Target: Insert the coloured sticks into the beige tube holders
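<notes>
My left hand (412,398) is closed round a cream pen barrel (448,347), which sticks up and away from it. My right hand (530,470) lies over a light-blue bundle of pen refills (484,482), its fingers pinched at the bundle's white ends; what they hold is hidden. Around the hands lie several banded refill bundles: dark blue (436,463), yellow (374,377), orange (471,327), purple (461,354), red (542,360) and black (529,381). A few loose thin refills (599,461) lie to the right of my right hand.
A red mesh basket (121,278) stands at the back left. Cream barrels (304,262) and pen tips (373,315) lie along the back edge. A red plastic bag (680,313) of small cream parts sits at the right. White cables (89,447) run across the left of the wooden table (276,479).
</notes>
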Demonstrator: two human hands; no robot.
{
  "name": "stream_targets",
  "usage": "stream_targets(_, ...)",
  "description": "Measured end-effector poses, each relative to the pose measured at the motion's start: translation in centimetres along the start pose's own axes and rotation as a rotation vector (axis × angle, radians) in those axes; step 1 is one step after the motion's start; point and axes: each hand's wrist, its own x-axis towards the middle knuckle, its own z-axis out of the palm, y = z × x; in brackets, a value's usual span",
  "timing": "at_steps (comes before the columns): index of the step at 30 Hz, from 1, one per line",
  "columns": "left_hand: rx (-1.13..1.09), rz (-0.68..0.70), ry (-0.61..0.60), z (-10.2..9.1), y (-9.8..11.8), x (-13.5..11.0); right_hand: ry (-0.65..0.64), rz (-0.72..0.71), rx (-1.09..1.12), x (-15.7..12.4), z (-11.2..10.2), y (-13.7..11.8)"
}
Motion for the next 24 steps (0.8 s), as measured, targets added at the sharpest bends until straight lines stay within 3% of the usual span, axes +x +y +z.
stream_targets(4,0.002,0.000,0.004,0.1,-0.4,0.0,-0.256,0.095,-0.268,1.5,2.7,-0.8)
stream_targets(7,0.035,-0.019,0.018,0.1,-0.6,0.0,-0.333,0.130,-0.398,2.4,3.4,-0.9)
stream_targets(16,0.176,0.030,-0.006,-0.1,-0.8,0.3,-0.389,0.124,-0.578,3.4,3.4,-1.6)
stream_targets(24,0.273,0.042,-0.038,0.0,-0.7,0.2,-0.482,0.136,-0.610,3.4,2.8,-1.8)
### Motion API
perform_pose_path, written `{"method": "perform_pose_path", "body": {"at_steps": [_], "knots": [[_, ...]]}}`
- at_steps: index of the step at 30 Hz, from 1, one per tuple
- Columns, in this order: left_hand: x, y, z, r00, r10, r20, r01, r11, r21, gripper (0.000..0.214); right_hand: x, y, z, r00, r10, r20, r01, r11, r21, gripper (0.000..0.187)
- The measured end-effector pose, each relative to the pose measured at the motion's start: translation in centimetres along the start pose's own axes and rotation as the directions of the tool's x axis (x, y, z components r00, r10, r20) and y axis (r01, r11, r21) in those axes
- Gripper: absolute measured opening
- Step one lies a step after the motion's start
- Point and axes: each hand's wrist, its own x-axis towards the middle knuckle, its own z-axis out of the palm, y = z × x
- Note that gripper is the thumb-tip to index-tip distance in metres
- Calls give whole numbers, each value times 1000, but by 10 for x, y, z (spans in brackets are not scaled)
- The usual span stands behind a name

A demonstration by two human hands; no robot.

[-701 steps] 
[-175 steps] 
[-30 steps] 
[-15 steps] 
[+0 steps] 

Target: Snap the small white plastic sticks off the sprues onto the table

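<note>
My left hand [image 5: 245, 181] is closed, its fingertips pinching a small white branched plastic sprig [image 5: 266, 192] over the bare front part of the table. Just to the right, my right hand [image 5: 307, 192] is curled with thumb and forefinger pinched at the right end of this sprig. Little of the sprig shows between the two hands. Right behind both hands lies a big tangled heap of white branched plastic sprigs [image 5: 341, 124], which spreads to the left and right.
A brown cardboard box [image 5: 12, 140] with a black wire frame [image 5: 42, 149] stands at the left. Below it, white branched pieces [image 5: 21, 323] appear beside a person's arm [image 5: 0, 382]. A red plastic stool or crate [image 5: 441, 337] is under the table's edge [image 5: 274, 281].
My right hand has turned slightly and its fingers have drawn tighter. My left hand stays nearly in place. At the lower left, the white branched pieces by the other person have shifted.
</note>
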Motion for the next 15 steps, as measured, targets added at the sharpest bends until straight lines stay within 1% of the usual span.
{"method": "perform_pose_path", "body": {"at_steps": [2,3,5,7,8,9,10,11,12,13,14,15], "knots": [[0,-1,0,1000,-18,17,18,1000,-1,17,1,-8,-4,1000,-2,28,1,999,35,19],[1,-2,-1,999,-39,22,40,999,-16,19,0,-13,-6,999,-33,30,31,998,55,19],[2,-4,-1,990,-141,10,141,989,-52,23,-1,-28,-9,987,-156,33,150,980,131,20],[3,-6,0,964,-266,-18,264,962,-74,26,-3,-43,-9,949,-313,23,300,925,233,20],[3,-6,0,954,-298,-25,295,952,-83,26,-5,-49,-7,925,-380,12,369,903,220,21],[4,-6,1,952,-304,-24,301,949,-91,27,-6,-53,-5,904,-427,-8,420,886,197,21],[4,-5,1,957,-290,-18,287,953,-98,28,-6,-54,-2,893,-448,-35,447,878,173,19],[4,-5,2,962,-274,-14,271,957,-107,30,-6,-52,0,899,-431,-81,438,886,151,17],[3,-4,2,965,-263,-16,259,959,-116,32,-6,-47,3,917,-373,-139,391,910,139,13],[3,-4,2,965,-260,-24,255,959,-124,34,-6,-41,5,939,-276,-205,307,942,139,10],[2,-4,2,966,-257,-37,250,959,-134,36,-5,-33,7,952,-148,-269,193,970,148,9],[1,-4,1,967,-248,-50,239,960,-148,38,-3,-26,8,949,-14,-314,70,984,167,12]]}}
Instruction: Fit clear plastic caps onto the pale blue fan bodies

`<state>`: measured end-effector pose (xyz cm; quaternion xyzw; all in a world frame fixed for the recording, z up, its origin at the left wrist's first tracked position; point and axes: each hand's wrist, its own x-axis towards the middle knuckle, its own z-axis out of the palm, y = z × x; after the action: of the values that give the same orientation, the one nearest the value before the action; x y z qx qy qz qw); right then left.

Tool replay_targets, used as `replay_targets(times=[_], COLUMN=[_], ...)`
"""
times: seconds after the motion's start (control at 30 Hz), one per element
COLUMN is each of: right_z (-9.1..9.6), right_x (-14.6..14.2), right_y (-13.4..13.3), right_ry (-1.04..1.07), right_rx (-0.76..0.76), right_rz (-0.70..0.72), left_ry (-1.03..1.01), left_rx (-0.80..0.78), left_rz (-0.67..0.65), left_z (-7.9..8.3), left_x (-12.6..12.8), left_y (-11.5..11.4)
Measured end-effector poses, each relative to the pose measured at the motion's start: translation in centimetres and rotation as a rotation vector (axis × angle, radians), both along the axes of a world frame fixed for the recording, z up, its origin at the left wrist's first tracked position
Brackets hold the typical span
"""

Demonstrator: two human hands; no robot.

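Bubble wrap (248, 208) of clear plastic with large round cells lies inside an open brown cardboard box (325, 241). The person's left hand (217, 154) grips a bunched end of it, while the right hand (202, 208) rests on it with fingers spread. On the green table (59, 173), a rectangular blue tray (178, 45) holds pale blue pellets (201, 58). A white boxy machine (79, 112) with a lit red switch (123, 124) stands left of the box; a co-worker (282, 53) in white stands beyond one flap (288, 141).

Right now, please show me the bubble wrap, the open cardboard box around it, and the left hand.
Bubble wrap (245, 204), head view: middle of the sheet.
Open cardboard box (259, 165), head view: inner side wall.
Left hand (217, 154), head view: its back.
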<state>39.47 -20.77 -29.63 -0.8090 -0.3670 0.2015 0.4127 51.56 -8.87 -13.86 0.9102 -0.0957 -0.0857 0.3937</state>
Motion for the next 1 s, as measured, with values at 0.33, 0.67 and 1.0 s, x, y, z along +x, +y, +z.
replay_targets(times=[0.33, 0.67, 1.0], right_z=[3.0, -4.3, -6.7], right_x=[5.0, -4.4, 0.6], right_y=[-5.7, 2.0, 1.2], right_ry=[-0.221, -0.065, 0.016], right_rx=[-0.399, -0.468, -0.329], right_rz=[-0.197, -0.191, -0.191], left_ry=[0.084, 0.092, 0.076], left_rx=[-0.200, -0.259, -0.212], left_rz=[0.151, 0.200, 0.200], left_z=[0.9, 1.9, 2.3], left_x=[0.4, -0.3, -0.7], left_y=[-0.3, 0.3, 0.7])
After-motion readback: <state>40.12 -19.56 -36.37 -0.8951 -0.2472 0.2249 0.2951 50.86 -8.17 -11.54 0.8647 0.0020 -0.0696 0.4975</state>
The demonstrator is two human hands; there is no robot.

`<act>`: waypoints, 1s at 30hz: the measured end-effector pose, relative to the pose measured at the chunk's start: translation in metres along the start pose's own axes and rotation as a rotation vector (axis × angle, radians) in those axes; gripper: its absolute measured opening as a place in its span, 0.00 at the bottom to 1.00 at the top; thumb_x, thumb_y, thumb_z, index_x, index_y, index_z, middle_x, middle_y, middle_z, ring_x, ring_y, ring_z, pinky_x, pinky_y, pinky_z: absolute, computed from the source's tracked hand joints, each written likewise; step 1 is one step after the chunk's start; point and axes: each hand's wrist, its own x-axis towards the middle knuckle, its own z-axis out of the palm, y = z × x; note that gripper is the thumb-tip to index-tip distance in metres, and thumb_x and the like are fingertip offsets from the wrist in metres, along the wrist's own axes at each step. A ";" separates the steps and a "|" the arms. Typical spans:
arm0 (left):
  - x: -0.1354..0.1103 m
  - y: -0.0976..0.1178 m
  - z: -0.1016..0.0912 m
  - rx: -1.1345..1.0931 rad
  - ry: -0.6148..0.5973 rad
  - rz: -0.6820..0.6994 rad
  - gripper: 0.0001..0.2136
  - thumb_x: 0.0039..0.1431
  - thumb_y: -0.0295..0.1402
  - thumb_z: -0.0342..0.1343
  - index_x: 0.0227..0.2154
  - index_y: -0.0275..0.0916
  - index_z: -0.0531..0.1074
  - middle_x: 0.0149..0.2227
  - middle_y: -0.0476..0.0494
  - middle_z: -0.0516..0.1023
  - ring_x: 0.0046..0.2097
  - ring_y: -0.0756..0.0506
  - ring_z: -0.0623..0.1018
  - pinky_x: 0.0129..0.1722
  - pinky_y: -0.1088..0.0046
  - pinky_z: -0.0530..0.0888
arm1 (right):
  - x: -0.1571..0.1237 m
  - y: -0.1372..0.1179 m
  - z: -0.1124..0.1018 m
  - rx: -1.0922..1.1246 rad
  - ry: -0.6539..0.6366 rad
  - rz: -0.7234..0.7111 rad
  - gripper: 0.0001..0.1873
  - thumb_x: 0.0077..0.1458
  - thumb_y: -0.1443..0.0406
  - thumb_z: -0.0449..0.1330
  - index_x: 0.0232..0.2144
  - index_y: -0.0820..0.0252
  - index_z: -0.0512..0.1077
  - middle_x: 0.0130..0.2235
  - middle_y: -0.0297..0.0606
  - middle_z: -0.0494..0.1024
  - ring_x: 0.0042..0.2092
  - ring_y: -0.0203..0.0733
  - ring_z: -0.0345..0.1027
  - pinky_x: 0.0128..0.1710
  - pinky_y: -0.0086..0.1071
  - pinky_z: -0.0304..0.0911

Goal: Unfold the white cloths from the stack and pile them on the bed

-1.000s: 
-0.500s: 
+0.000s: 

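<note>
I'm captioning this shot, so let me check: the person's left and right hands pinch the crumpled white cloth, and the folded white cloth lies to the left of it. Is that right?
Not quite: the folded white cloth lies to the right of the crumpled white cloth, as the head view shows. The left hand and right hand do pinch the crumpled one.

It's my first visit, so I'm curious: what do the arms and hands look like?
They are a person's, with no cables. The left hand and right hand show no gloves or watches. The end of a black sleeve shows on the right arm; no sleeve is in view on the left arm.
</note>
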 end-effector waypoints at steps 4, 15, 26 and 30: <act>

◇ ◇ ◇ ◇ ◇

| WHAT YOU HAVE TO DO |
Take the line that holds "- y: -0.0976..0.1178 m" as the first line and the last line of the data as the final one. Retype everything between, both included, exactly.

| OUTPUT |
  - y: -0.0976..0.1178 m
  - z: -0.1016..0.0912 m
  - rx: -1.1345..1.0931 rad
  - ry: -0.6148..0.5973 rad
  - rz: -0.6820..0.6994 rad
  - gripper: 0.0001..0.2136
  - thumb_x: 0.0039..0.1431
  - thumb_y: -0.0295..0.1402
  - thumb_z: -0.0342..0.1343
  - index_x: 0.0227..0.2154
  - index_y: -0.0275..0.0916
  - index_z: -0.0531..0.1074
  - middle_x: 0.0149..0.2227
  - middle_y: -0.0476..0.0494
  - middle_z: -0.0516..0.1023
  - ring_x: 0.0046..0.2097
  - ring_y: -0.0756..0.0506
  - ring_z: -0.0623..0.1018
  - pinky_x: 0.0129..0.1722
  - pinky_y: -0.1088..0.0046
  - pinky_z: -0.0530..0.0888
arm1 (right):
  - x: -0.1571..0.1237 m
  - y: -0.1372..0.1179 m
  - z: -0.1124..0.1018 m
  - rx: -1.0922..1.1246 rad
  - ry: -0.6539..0.6366 rad
  - rz: -0.7234..0.7111 rad
  - gripper: 0.0001..0.1873
  - thumb_x: 0.0077..0.1458
  - thumb_y: -0.1443..0.0406
  - thumb_z: -0.0449..0.1330
  - index_x: 0.0232..0.2144
  - index_y: -0.0820..0.0252
  - index_z: -0.0512..0.1077
  - middle_x: 0.0130..0.2235
  - middle_y: -0.0297..0.0606
  - middle_z: -0.0494..0.1024
  - ring_x: 0.0042..0.2092
  - ring_y: -0.0203..0.0733
  - ring_z: -0.0345..0.1027
  - pinky_x: 0.0128..0.1710
  - pinky_y: -0.0086..0.1071
  - pinky_z: -0.0304..0.0911

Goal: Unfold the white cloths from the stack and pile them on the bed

-1.000s: 
-0.500s: 
+0.000s: 

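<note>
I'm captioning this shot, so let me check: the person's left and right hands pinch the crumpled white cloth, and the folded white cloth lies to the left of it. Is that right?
Not quite: the folded white cloth lies to the right of the crumpled white cloth, as the head view shows. The left hand and right hand do pinch the crumpled one.

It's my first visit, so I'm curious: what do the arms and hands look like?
They are a person's, with no cables. The left hand and right hand show no gloves or watches. The end of a black sleeve shows on the right arm; no sleeve is in view on the left arm.
</note>
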 end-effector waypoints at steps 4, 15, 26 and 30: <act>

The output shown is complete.